Mark Greenberg is Professor of Law and Professor of Philosophy. His areas of expertise include philosophy of law, philosophy of mind and psychology, ethics, and criminal law. He is co-director of the UCLA Law and Philosophy Program.
After receiving his B.A. from Johns Hopkins University (at age 18) and his J.D. from Boalt Hall School of Law of the University of California, Berkeley (at age 21), Greenberg served as law clerk to the Honorable Ruth Bader Ginsburg on the United States Court of Appeals for the District of Columbia Circuit. He was subsequently a Marshall Scholar at Oxford University, where he earned both his B.Phil. and D.Phil. in philosophy.

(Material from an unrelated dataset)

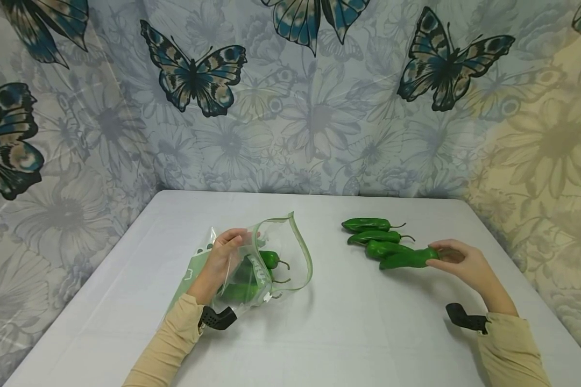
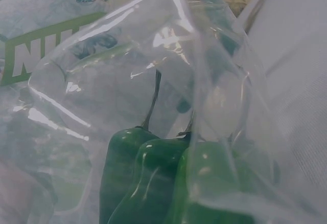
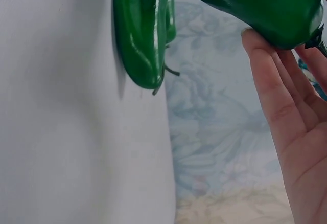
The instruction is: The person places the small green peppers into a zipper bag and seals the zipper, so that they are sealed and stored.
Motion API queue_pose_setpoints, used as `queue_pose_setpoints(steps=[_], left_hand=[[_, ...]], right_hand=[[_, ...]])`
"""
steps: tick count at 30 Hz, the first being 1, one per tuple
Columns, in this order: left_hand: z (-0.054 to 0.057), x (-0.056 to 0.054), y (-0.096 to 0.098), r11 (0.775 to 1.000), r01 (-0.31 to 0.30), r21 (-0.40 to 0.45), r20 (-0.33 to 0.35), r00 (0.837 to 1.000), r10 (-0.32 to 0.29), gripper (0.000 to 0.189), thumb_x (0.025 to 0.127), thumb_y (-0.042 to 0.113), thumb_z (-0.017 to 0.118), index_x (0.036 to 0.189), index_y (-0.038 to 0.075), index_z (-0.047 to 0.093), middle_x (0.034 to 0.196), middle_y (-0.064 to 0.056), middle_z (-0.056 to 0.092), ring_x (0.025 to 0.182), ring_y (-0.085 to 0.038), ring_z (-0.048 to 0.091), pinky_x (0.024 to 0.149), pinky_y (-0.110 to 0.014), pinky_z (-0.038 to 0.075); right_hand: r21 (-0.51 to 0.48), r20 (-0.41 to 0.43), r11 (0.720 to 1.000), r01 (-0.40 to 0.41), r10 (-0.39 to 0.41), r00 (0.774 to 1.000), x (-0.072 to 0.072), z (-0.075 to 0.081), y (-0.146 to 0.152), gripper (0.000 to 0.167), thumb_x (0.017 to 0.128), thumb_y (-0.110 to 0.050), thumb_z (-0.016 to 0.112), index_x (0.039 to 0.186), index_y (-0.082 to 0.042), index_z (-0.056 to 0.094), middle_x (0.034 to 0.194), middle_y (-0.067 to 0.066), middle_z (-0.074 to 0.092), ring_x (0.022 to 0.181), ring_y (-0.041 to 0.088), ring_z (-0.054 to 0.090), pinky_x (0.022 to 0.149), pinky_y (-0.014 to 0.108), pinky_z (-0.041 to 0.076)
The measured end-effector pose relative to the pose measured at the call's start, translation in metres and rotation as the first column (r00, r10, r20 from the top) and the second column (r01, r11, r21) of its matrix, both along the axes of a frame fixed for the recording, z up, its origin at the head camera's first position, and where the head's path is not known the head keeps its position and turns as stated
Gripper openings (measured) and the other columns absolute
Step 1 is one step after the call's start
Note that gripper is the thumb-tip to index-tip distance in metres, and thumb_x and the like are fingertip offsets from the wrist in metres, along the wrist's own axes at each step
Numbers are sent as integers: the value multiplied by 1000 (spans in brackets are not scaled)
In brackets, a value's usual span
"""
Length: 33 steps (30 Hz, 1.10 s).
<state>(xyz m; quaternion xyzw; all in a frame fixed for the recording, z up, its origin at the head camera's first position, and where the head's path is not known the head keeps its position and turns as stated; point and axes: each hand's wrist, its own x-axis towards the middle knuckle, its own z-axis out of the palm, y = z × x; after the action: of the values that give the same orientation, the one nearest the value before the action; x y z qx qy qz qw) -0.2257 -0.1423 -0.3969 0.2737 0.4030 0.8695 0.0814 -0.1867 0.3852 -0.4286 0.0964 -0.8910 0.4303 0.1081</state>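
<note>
We see a green pepper (image 1: pixel 406 260) in the right hand (image 1: pixel 467 263), which pinches it near its stem end between the thumb and fingers; its tip points left, toward the middle of the counter (image 1: pixel 348 328). In the right wrist view we find it raised off the white surface, with its short stem just showing by the fingers. From the head we see it overlap the nearest of three loose peppers (image 1: pixel 366 224), which lie close together on the right half of the counter, the two farther ones with their thin curved stems toward the right. Well apart from these, on the left half, we have a clear plastic zip bag (image 1: pixel 193 269) with green print and a green-edged mouth, which gapes toward the right. The left hand (image 1: pixel 227 250) grips the bag on its far side near the mouth, its fingers bent on the film. Inside we count three bagged peppers (image 2: pixel 153 178), side by side, stems toward the opening; the film blurs their outlines. Both arms wear beige sleeves (image 1: pixel 510 346), and a black wrist camera (image 1: pixel 218 318) juts from each cuff. Behind the counter we see a patterned backdrop (image 1: pixel 314 123) of pale grey-blue flowers, yellowish toward the right, with large dark blue-and-tan butterflies (image 1: pixel 193 75).
</note>
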Motion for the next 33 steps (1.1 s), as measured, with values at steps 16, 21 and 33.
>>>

In addition, he has been a Fulbright Scholar at the University of Stockholm, a research fellow at the Research School of Social Sciences of the Australian National University, and a Harrington Fellow at the University of Texas at Austin.

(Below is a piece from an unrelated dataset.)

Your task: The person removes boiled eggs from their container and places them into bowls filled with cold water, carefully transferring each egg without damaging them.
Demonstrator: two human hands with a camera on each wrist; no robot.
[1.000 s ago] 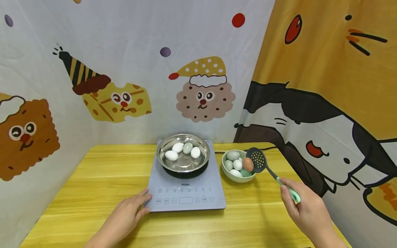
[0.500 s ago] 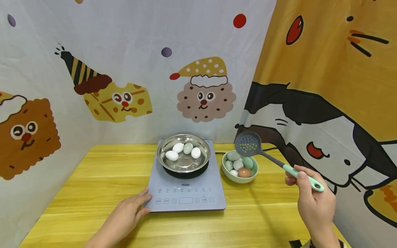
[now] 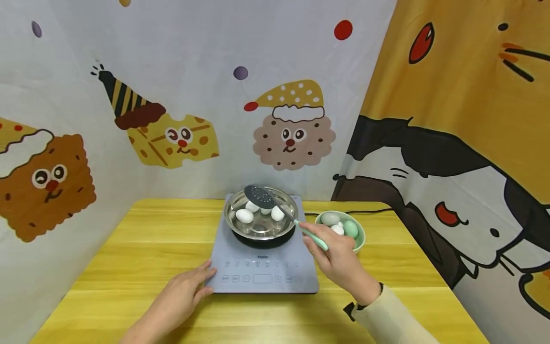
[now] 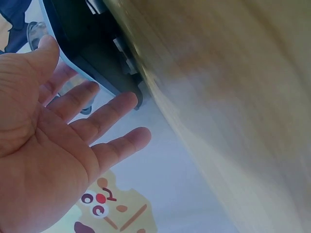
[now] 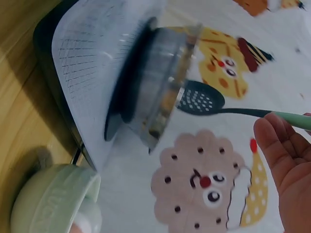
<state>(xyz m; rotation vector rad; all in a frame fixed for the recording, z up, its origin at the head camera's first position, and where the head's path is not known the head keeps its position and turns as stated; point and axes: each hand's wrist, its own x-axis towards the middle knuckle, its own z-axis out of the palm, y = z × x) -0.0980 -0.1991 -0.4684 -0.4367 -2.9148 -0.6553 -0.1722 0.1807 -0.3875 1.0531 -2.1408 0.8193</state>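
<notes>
Pose | left hand (image 3: 185, 290) fingers spread, touching cooktop (image 3: 285, 268) | right hand (image 3: 338, 252) gripping skimmer (image 3: 259, 196) over pan (image 3: 257, 233)

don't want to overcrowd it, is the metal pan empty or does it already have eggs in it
Not empty: in the head view, white eggs lie inside the metal pan, some partly hidden by the slotted spoon.

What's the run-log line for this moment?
right hand: grips skimmer over pan | left hand: at cooktop edge | eggs: in pan and bowl
</notes>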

Before coming to UCLA, Greenberg taught at Princeton University and the University of Oxford. Prior to that, in the late 1990s, he also served as Deputy Assistant Attorney General in the U.S. Department of Justice, where his work focused on criminal law and policy, constitutional law (especially equal protection and First Amendment issues), and appellate litigation. During this period, he also worked as a federal prosecutor. Greenberg has written numerous articles and book chapters. His article, “How Facts Make Law” won the American Philosophical Association’s 2007 Berger Memorial Prize for work in philosophy of law published in 2004 and 2005, and his article, “The Meaning of Original Meaning” (co-authored with Harry Litman) was the runner-up for the 2001 Berger prize.